## Task to carry out
Beneath this instruction is a block of data; output from it exactly the lines that run from the one containing "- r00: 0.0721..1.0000" through the one containing "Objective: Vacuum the", inclusive.
[Opening The data section]
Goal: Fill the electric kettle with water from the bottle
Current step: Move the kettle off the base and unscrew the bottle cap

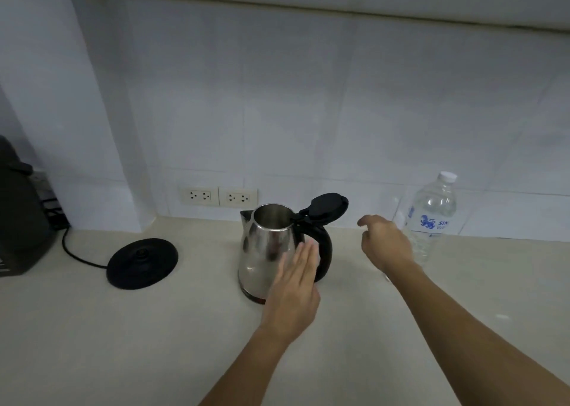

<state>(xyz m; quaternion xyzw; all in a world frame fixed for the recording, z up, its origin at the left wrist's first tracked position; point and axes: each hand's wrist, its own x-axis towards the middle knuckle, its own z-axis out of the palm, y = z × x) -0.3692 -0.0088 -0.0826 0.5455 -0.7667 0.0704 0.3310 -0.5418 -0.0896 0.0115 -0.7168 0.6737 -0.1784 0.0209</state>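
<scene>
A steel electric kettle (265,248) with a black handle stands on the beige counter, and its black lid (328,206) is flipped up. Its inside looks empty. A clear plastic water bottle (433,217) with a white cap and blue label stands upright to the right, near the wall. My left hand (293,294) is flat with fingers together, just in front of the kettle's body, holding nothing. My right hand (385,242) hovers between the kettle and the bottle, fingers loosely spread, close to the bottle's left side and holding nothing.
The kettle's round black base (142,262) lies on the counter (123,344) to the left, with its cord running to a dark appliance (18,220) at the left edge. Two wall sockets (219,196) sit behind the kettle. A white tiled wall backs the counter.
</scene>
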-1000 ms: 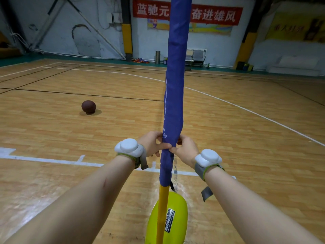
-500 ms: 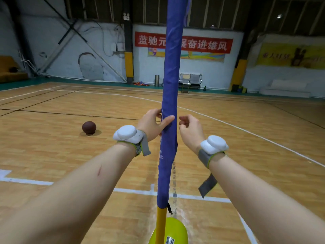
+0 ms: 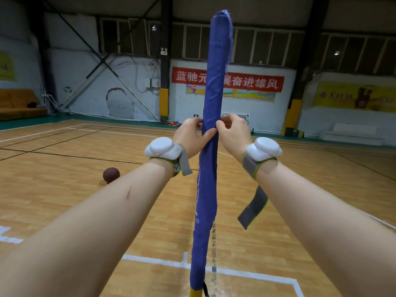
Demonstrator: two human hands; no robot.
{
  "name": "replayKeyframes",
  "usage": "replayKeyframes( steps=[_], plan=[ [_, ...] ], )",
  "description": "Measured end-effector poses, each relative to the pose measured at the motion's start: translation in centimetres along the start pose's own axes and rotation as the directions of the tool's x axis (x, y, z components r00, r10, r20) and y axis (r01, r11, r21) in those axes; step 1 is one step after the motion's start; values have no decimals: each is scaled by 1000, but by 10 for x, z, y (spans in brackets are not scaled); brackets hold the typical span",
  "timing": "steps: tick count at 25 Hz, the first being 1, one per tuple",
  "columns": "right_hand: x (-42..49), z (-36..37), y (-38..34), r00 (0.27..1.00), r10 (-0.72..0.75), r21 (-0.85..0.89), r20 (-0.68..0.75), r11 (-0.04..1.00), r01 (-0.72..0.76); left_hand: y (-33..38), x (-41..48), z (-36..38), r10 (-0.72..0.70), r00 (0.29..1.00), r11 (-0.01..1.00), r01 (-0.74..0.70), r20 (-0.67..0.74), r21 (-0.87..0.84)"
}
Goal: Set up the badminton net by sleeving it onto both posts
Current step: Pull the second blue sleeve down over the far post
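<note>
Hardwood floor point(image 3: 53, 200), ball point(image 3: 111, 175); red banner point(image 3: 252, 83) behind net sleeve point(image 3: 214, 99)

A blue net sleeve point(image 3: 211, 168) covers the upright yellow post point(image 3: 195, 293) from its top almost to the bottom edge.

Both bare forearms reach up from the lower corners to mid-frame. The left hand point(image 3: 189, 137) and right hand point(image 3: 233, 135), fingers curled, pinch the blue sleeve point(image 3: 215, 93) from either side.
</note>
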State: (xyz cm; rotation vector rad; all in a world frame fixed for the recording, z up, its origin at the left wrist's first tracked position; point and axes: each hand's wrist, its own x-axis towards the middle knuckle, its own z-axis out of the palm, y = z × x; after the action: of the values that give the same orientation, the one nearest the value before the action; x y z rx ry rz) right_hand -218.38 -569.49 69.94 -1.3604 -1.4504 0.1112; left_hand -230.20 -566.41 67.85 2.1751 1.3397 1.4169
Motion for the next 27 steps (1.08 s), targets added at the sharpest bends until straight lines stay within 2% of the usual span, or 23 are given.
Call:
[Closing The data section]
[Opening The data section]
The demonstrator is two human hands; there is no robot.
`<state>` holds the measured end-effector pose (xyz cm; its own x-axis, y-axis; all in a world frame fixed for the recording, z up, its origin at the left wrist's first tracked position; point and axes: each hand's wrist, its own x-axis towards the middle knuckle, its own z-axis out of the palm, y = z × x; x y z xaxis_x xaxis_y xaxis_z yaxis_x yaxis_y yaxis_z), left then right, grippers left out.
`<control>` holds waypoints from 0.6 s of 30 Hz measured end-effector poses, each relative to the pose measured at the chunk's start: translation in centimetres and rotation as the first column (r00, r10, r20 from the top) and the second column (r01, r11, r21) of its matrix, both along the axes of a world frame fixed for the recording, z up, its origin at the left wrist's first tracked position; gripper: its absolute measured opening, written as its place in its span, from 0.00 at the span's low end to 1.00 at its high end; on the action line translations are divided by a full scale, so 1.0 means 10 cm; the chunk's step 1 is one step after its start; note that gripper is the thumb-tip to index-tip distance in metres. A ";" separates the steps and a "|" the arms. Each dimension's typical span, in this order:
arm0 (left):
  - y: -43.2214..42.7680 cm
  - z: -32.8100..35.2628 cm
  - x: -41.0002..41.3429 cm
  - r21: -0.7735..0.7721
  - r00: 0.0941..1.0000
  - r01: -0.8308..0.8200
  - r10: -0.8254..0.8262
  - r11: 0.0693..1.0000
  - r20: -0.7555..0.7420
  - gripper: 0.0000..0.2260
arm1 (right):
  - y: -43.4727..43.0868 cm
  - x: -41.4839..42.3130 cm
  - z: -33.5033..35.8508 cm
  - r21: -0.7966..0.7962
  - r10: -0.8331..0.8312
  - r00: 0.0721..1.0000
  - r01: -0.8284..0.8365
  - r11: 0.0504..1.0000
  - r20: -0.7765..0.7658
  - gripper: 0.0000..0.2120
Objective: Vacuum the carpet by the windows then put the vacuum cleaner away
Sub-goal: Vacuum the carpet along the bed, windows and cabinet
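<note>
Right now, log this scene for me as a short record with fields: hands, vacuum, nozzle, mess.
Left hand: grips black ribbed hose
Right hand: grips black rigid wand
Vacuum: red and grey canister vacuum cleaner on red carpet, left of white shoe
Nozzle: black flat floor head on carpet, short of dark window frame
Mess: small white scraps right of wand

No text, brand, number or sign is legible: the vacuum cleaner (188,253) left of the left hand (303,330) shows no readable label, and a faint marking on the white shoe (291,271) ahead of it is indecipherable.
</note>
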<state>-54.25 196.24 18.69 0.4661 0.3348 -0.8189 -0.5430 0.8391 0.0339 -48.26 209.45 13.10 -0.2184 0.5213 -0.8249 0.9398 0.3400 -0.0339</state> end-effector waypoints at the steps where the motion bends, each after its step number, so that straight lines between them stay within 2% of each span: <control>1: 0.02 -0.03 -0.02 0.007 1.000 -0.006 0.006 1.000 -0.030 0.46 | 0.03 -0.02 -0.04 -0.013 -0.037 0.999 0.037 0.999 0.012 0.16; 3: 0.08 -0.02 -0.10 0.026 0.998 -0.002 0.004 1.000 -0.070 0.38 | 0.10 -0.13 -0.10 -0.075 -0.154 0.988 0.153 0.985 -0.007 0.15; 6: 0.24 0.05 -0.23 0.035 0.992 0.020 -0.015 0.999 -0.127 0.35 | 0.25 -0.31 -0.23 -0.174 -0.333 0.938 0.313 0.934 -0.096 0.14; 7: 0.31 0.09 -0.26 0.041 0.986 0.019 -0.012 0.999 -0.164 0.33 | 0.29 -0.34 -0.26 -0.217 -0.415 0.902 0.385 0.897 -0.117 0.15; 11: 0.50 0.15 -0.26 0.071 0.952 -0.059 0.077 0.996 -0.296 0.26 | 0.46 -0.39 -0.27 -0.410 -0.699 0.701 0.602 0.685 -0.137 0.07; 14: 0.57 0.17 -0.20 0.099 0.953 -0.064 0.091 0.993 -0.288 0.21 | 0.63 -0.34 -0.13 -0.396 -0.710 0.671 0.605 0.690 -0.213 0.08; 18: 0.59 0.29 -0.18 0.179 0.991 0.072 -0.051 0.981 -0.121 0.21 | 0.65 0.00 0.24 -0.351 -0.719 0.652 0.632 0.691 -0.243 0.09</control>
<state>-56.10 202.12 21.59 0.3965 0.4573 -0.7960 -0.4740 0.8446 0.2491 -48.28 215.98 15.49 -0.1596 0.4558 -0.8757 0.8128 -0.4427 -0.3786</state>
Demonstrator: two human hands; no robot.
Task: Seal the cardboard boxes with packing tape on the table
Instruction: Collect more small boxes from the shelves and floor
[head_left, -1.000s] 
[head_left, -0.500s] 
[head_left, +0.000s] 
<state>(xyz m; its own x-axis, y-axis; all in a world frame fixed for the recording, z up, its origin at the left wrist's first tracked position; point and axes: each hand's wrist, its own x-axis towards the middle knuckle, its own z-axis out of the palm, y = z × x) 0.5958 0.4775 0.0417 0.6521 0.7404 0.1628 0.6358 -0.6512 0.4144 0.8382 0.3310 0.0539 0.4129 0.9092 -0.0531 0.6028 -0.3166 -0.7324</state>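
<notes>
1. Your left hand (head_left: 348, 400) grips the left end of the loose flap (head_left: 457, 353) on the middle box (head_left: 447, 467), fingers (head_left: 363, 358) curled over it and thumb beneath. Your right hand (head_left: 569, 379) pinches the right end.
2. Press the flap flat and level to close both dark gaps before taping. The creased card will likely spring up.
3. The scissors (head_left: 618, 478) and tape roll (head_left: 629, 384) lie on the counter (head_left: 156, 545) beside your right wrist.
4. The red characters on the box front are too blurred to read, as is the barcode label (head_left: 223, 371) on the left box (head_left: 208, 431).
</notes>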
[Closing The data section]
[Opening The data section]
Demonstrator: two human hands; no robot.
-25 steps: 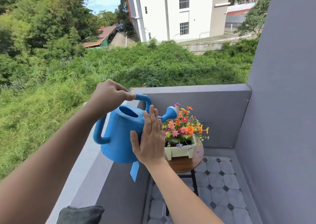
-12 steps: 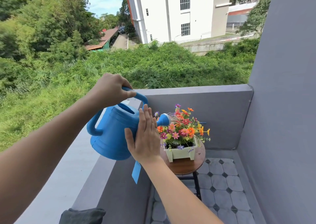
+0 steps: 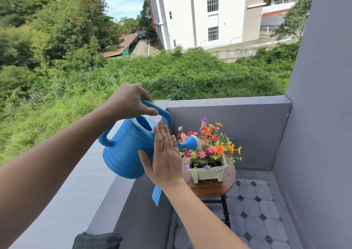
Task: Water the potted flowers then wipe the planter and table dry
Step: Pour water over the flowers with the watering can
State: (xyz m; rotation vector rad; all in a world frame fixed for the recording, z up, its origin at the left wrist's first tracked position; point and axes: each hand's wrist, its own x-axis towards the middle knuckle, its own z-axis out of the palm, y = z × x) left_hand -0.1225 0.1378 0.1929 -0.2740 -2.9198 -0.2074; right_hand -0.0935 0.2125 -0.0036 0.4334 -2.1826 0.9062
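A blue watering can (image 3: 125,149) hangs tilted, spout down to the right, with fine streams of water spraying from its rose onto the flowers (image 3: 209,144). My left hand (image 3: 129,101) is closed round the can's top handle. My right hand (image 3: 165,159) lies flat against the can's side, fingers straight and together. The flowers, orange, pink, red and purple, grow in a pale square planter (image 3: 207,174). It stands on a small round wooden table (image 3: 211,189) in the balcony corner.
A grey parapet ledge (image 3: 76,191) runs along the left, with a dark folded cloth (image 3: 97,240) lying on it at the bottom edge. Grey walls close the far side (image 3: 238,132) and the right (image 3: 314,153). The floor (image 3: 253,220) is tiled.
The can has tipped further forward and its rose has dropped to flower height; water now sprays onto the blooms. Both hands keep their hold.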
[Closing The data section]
## Answer section
  - r00: 0.0721..1.0000
  - r01: -0.8284..0.8365
  - r11: 0.0504..1.0000
  - r20: -0.7765..0.7658
  - gripper: 0.0000..0.2120
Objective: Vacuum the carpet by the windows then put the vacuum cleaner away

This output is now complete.